CHAPTER 2 The assessment interview
Introduction
The professional skill of being able to appropriately plan and conduct an assessment interview has long been recognised as a key factor in successful clinical assessment (Dickson et al 1997). Indeed, it has been argued that communication skills of healthcare professionals are at least as important as their clinical skills in fulfilling the professional role (Alexander 2001). The significance of successful communication in healthcare has also been reflected in government policy, with the need to improve such skills identified as a key area for education and training in The NHS plan (Department of Health 2000). A key part of communicating successfully in a healthcare setting is having the ability to conduct a satisfactory assessment interview. This chapter focuses on the purpose of the interview, the skills required to communicate effectively, explore how the interview should be structured and identify the pitfalls to avoid. It concludes by examining the features of a good assessment interview.
Is an interview different from a normal conversation?
• It is an opportunity for an exchange of information.
• It has a specific purpose, e.g. to solve a problem.
• It has an outcome, e.g. a course of treatment.
• It has less flexibility than an ordinary conversation.

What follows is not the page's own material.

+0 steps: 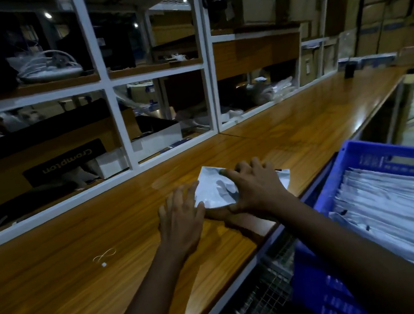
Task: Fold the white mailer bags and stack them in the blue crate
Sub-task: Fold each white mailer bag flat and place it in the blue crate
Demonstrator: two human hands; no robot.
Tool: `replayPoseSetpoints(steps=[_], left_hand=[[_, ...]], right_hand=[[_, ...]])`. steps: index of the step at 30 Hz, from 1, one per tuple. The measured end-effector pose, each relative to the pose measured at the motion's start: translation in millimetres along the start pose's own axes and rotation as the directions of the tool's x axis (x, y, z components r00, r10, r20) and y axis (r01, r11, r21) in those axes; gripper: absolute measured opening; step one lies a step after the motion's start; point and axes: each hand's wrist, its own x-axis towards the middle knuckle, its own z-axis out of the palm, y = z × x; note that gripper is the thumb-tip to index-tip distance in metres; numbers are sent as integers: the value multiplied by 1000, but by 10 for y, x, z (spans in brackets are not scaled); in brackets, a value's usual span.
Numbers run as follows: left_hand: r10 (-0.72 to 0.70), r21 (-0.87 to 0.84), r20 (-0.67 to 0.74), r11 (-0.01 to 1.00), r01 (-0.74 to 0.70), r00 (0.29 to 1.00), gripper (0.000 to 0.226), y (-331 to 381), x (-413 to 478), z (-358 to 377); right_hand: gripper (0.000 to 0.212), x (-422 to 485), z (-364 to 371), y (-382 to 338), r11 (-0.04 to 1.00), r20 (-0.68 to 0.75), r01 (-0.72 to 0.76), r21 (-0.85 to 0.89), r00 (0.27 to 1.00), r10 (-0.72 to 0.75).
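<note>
From the head camera we see a white mailer bag (213,191) lying crumpled on the wooden counter (81,295), near its right edge and just left of the blue crate (360,154). Our left hand (180,217) lies flat on the bag's left edge, fingers straight and slightly spread. Our right hand (257,188) presses on the bag's right part, fingers splayed wide. Inside the crate, folded white mailer bags (403,208) lie in a row of overlapping layers. A small loop of string with a tag (104,256) lies on the counter to the left. Beyond the counter stands white shelving (117,123) holding a Crompton box (63,161).
</note>
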Motion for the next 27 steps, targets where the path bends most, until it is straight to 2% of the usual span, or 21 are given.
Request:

• The interviewer has a perceived position of authority/power over the interviewee; it is important that this power is not abused. Every effort should be made to put the interviewee (the patient) at ease.
Practitioners may also have other types of conversation with patients, requiring additional skills such as counselling, teaching and advising. These are discussed in the companion textbook, Clinical skills in treating the foot (2nd edition, Elsevier Churchill Livingstone, 2005).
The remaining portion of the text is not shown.